Personal information
- Nationality: Slovak
- Born: 3 November 2000 (age 25) Ilava, Slovakia
- Height: 165 cm (5 ft 5 in)
- Weight: 47 kg (104 lb)

Sport
- Sport: Athletics
- Event: Racewalking

= Hana Burzalová =

Slovak racewalker (born 2000)

Hana Burzalová (born 3 November 2000) is a Slovak race walker. She represented Slovakia at the 2024 Summer Olympics in Paris, taking part in the women's 20 kilometres walk and mixed marathon walk relay.

==Biography==
Hana Burzalová was born on 3 November 2000 in Ilava. She started competing internationally in 2015.
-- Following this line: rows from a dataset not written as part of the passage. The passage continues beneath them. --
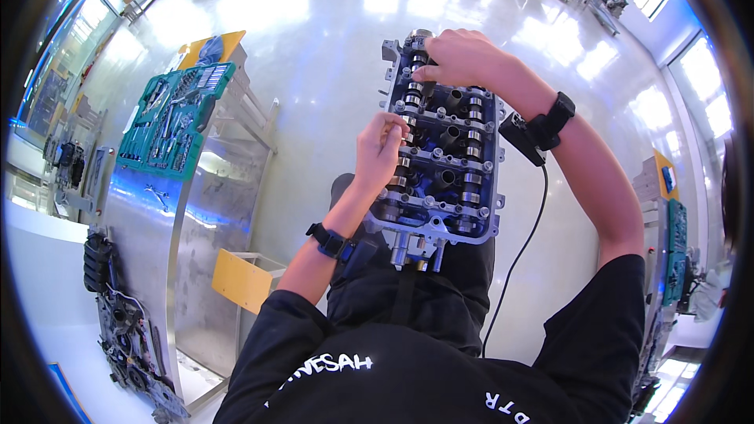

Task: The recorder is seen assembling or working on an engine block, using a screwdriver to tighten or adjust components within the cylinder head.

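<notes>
A metal engine cylinder head point(479, 188) with blue inner parts lies in front of me, above my lap. Two camshafts run along it; the right one point(473, 145) lies free. My left hand point(379, 149) grips the left camshaft point(406, 159) near its middle, fingers curled around it. My right hand point(462, 59) holds the far end of the same camshaft at the top of the head. Both wrists wear black bands, and a small black device point(521, 138) with a cable hangs by my right wrist.
A steel workbench point(177, 212) stands at my left with a green tray of sockets and wrenches point(174, 122). Engine parts point(126, 330) lie at the lower left. A yellow bin point(243, 279) hangs from the bench. Another bench with tools point(671, 251) stands at right. The floor is glossy white.
</notes>
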`<state>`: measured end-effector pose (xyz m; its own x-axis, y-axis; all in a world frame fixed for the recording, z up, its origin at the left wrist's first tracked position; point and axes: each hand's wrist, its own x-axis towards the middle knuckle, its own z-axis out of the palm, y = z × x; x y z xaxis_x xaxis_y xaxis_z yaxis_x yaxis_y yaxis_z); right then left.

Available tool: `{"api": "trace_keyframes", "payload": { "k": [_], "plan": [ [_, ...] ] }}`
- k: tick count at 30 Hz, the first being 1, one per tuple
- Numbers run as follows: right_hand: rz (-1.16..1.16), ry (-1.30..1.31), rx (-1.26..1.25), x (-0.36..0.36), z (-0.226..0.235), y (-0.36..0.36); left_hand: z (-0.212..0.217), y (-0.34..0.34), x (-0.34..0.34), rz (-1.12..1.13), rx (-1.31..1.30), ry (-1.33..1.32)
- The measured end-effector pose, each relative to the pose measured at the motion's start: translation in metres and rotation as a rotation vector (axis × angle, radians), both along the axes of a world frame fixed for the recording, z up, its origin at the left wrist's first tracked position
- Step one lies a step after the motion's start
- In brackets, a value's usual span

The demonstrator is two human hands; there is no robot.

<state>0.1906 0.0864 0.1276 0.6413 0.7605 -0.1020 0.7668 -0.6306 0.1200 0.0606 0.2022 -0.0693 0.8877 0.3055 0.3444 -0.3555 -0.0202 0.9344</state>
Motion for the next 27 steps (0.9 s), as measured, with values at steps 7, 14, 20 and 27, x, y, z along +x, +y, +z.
{"api": "trace_keyframes", "payload": {
  "k": [7,14,20,27],
  "plan": [
    [0.113,0.083,0.152,0.018,-0.007,-0.002,-0.001,-0.001,0.001,-0.011,0.015,0.006],
    [0.173,-0.052,0.063,0.007,0.001,-0.004,-0.002,0.000,0.001,-0.020,0.032,-0.002],
    [0.077,-0.063,0.162,0.012,-0.015,-0.005,-0.001,-0.001,0.002,-0.020,0.029,-0.023],
    [-0.226,0.058,0.260,0.009,-0.012,0.005,0.000,-0.001,0.004,-0.008,0.082,-0.014]
  ]
}}
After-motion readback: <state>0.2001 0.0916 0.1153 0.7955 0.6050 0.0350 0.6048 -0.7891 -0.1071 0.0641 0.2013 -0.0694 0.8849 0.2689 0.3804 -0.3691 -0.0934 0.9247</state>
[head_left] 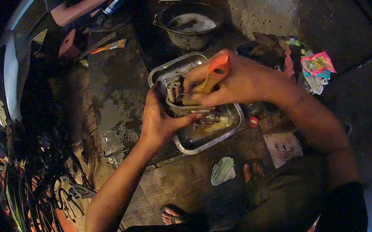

Her biggest career success has been the 23rd place in the 35 kilometres race walk event at the 2022 World Athletics Championships in Eugene, Oregon. During the event she set her personal best at the 35 kilometre distance, with a time of 2 hours, 39 minutes and 32 seconds. The following month, Burzalová recorded a season's best time in the 20 kilometre walk at the 2022 European Athletics Championships, finishing in 18th place with a time of 1 hour, 40 minutes and 31 seconds.

Her engagement to her fellow athlete Dominik Černý who proposed at the finish line of the 35 kilometer race at the 2023 World Athletics Championships in Budapest attracted worldwide media attention.

She was the runner up in the Slovakia's racewalker of the year award by the Slovak Athletic Federation in 2023, won by Černý.

Burzalová qualified for the 2024 Summer Olympics after finishing in 21st place at the 2024 World Athletics Race Walking Team Championships in Antalya together with her partner Černý. In Paris, Burzalová finished 37th in the women's 20 kilometres walk with a time over 3 minutes slower than her personal best. In her second event of the Games, Burzalová teamed up with Černý to finish the mixed marathon walk relay in a national record time of 3 hours, 3 minutes and 54 seconds, finishing 18th overall.